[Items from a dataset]
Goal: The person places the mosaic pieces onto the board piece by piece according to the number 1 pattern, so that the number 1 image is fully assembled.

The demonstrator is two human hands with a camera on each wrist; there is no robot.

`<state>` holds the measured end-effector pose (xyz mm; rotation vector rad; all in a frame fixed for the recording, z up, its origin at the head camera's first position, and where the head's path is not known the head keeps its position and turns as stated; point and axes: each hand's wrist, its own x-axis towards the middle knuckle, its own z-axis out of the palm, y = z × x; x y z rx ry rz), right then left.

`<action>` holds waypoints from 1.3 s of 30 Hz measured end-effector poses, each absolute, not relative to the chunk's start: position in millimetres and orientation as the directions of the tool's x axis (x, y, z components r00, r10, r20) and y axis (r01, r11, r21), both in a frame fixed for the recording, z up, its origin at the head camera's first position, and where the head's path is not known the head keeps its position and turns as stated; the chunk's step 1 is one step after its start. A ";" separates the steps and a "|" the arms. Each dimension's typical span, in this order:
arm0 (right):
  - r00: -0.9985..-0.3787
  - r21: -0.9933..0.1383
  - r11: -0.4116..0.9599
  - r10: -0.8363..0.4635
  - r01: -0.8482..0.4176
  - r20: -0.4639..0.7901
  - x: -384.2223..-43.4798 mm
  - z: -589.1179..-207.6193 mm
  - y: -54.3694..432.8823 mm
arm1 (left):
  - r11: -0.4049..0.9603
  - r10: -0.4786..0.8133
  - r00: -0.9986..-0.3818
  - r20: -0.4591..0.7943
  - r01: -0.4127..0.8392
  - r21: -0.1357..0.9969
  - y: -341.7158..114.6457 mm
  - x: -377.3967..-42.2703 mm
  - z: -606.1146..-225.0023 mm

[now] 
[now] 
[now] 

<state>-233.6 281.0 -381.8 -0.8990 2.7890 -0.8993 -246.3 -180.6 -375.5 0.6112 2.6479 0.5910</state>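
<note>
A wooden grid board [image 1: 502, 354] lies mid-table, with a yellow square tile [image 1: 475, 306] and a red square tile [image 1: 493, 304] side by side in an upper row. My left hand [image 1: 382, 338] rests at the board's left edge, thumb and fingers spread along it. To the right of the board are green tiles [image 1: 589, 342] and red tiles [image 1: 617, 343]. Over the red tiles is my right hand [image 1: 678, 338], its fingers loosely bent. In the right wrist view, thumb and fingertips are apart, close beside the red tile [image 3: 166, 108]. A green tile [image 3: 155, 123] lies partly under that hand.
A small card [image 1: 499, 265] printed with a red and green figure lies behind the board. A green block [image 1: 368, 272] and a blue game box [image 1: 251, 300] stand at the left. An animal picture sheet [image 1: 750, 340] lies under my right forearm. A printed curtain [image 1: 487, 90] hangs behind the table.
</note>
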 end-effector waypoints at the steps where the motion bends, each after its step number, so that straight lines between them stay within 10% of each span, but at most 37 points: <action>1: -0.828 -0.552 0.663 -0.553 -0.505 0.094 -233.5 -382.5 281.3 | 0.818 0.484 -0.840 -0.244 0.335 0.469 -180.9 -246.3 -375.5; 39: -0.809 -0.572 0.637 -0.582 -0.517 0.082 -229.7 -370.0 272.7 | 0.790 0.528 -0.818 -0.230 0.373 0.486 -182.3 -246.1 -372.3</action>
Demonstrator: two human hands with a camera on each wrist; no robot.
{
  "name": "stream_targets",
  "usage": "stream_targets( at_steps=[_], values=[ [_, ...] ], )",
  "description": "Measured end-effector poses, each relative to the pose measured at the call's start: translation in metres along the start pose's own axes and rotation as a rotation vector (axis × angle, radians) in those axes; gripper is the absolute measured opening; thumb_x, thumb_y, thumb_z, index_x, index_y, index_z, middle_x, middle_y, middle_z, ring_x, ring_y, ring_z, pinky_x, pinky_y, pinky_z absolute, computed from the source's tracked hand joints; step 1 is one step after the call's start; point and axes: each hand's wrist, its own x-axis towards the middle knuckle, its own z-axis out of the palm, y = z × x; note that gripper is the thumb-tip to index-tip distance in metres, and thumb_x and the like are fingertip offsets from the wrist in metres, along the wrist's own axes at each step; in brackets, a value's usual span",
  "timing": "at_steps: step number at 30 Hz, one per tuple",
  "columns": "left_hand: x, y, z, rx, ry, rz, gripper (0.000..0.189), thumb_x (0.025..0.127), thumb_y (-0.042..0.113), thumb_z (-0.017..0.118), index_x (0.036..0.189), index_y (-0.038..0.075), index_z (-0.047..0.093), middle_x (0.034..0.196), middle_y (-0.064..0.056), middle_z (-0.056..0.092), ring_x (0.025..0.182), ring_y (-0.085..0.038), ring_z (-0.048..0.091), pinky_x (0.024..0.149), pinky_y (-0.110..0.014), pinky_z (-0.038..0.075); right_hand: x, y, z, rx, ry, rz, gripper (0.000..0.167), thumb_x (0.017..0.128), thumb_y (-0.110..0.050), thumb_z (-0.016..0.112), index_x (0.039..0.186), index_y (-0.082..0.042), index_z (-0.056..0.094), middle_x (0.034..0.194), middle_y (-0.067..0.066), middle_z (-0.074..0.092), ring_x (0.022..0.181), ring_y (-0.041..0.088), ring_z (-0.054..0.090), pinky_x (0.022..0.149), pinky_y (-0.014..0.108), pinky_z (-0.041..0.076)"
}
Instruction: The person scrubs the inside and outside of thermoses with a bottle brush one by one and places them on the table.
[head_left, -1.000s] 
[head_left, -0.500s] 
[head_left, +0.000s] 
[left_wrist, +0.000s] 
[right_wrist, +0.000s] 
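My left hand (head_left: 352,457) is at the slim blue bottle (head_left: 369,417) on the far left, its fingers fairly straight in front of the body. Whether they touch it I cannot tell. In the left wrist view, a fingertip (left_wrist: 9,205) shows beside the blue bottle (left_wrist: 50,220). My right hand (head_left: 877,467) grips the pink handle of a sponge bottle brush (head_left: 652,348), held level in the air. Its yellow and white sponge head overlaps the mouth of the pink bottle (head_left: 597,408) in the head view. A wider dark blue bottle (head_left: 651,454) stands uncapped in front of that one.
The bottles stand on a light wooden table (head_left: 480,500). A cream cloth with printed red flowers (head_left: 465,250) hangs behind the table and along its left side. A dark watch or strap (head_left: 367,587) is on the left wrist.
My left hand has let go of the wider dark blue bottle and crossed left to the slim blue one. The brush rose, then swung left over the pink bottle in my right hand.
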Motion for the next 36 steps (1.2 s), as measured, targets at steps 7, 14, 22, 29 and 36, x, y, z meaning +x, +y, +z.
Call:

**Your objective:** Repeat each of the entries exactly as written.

**Written answer:**
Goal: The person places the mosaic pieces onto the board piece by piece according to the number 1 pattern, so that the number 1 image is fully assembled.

The demonstrator is two human hands with a camera on each wrist; there is no robot.

`<state>` holds the measured end-effector pose (xyz mm; rotation vector rad; all in a frame fixed for the recording, z up, its origin at the head camera's first position, and where the head's path is not known the head keeps its position and turns as stated; point and axes: each hand's wrist, its own x-axis towards the middle knuckle, its own z-axis out of the palm, y = z × x; x y z rx ry rz), right then left.

`<action>` holds waypoints from 1.3 s of 30 Hz measured end-effector poses, each absolute, not relative to the chunk's start: position in millimetres and orientation as the directions of the tool's x axis (x, y, z components r00, r10, r20) and y axis (r01, r11, r21), both in a frame fixed for the recording, z up, its origin at the head camera's first position, and where the head's path is not known the head keeps its position and turns as stated; the chunk's step 1 is one step after its start. A ";" separates the steps and a "|" the arms. Each dimension's typical span, in this order:
arm0 (right):
  - r00: -0.9985..-0.3787
  - r21: -0.9933..0.1383
  - r11: -0.4116..0.9599
  - r10: -0.8363..0.4635
  - r01: -0.8482..0.4176
  - r20: -0.4639..0.7901
  - x: -384.2223..-43.4798 mm
  - z: -589.1179..-207.6193 mm
  - y: -54.3694..432.8823 mm
arm1 (left):
  - r11: -0.4049..0.9603
  - r10: -0.4786..0.8133
  - r00: -0.9986..-0.3818
  - r20: -0.4591..0.7943
  - r01: -0.4127..0.8392
  - r21: -0.1357..0.9969
  - y: -341.7158..114.6457 mm
  - x: -377.3967..-42.2703 mm
  - z: -606.1146..-225.0023 mm

[now] 
[now] 
[now] 

<state>-233.6 281.0 -381.8 -0.8990 2.7890 -0.8993 -246.3 -180.6 -375.5 0.6112 2.6479 0.5910</state>
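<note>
A wooden grid board [image 1: 502, 354] lies mid-table, with a yellow square tile [image 1: 475, 306] and a red square tile [image 1: 493, 304] side by side in an upper row. My left hand [image 1: 382, 338] rests at the board's left edge, thumb and fingers spread along it. To the right of the board are green tiles [image 1: 589, 342] and red tiles [image 1: 617, 343]. Over the red tiles is my right hand [image 1: 678, 338], its fingers loosely bent. In the right wrist view, thumb and fingertips are apart, close beside the red tile [image 3: 166, 108]. A green tile [image 3: 155, 123] lies partly under that hand.
A small card [image 1: 499, 265] printed with a red and green figure lies behind the board. A green block [image 1: 368, 272] and a blue game box [image 1: 251, 300] stand at the left. An animal picture sheet [image 1: 750, 340] lies under my right forearm. A printed curtain [image 1: 487, 90] hangs behind the table.
</note>
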 end-effector waypoints at the steps where the motion bends, each after its step number, so that straight lines between them stay within 10% of each span, but at most 37 points: <action>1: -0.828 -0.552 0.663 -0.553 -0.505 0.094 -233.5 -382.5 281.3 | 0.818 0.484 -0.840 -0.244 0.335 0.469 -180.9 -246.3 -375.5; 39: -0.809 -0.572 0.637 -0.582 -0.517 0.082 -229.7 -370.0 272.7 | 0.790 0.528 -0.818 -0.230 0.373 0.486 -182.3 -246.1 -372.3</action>
Demonstrator: two human hands with a camera on each wrist; no robot.
{
  "name": "stream_targets",
  "usage": "stream_targets( at_steps=[_], values=[ [_, ...] ], )",
  "description": "Measured end-effector poses, each relative to the pose measured at the call's start: translation in metres along the start pose's own axes and rotation as a rotation vector (axis × angle, radians) in those axes; gripper is the absolute measured opening; thumb_x, thumb_y, thumb_z, index_x, index_y, index_z, middle_x, middle_y, middle_z, ring_x, ring_y, ring_z, pinky_x, pinky_y, pinky_z absolute, computed from the source's tracked hand joints; step 1 is one step after the call's start; point and axes: each hand's wrist, its own x-axis towards the middle knuckle, its own z-axis out of the palm, y = z × x; note that gripper is the thumb-tip to index-tip distance in metres, and thumb_x and the like are fingertip offsets from the wrist in metres, along the wrist's own axes at each step; in brackets, a value's usual span",
  "timing": "at_steps: step number at 30 Hz, one per tuple",
  "columns": "left_hand: x, y, z, rx, ry, rz, gripper (0.000..0.189), thumb_x (0.025..0.127), thumb_y (-0.042..0.113), thumb_z (-0.017..0.118), index_x (0.036..0.189), index_y (-0.038..0.075), index_z (-0.047..0.093), middle_x (0.034..0.196), middle_y (-0.064..0.056), middle_z (-0.056..0.092), ring_x (0.025..0.182), ring_y (-0.085..0.038), ring_z (-0.048..0.091), pinky_x (0.024..0.149), pinky_y (-0.110..0.014), pinky_z (-0.038..0.075); right_hand: x, y, z, rx, ry, rz, gripper (0.000..0.167), thumb_x (0.017..0.128), thumb_y (-0.110..0.050), thumb_z (-0.016..0.112), index_x (0.039..0.186), index_y (-0.082..0.042), index_z (-0.056..0.094), middle_x (0.034..0.194), middle_y (-0.067..0.066), middle_z (-0.074..0.092), ring_x (0.022..0.181), ring_y (-0.041..0.088), ring_z (-0.054..0.090), pinky_x (0.022..0.149), pinky_y (-0.014..0.108), pinky_z (-0.041..0.076)"
}
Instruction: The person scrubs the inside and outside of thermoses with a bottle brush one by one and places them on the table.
[head_left, -1.000s] 
[head_left, -0.500s] 
[head_left, +0.000s] 
[left_wrist, +0.000s] 
[right_wrist, +0.000s] 
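My left hand (head_left: 352,457) is at the slim blue bottle (head_left: 369,417) on the far left, its fingers fairly straight in front of the body. Whether they touch it I cannot tell. In the left wrist view, a fingertip (left_wrist: 9,205) shows beside the blue bottle (left_wrist: 50,220). My right hand (head_left: 877,467) grips the pink handle of a sponge bottle brush (head_left: 652,348), held level in the air. Its yellow and white sponge head overlaps the mouth of the pink bottle (head_left: 597,408) in the head view. A wider dark blue bottle (head_left: 651,454) stands uncapped in front of that one.
The bottles stand on a light wooden table (head_left: 480,500). A cream cloth with printed red flowers (head_left: 465,250) hangs behind the table and along its left side. A dark watch or strap (head_left: 367,587) is on the left wrist.
My left hand has let go of the wider dark blue bottle and crossed left to the slim blue one. The brush rose, then swung left over the pink bottle in my right hand.
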Motion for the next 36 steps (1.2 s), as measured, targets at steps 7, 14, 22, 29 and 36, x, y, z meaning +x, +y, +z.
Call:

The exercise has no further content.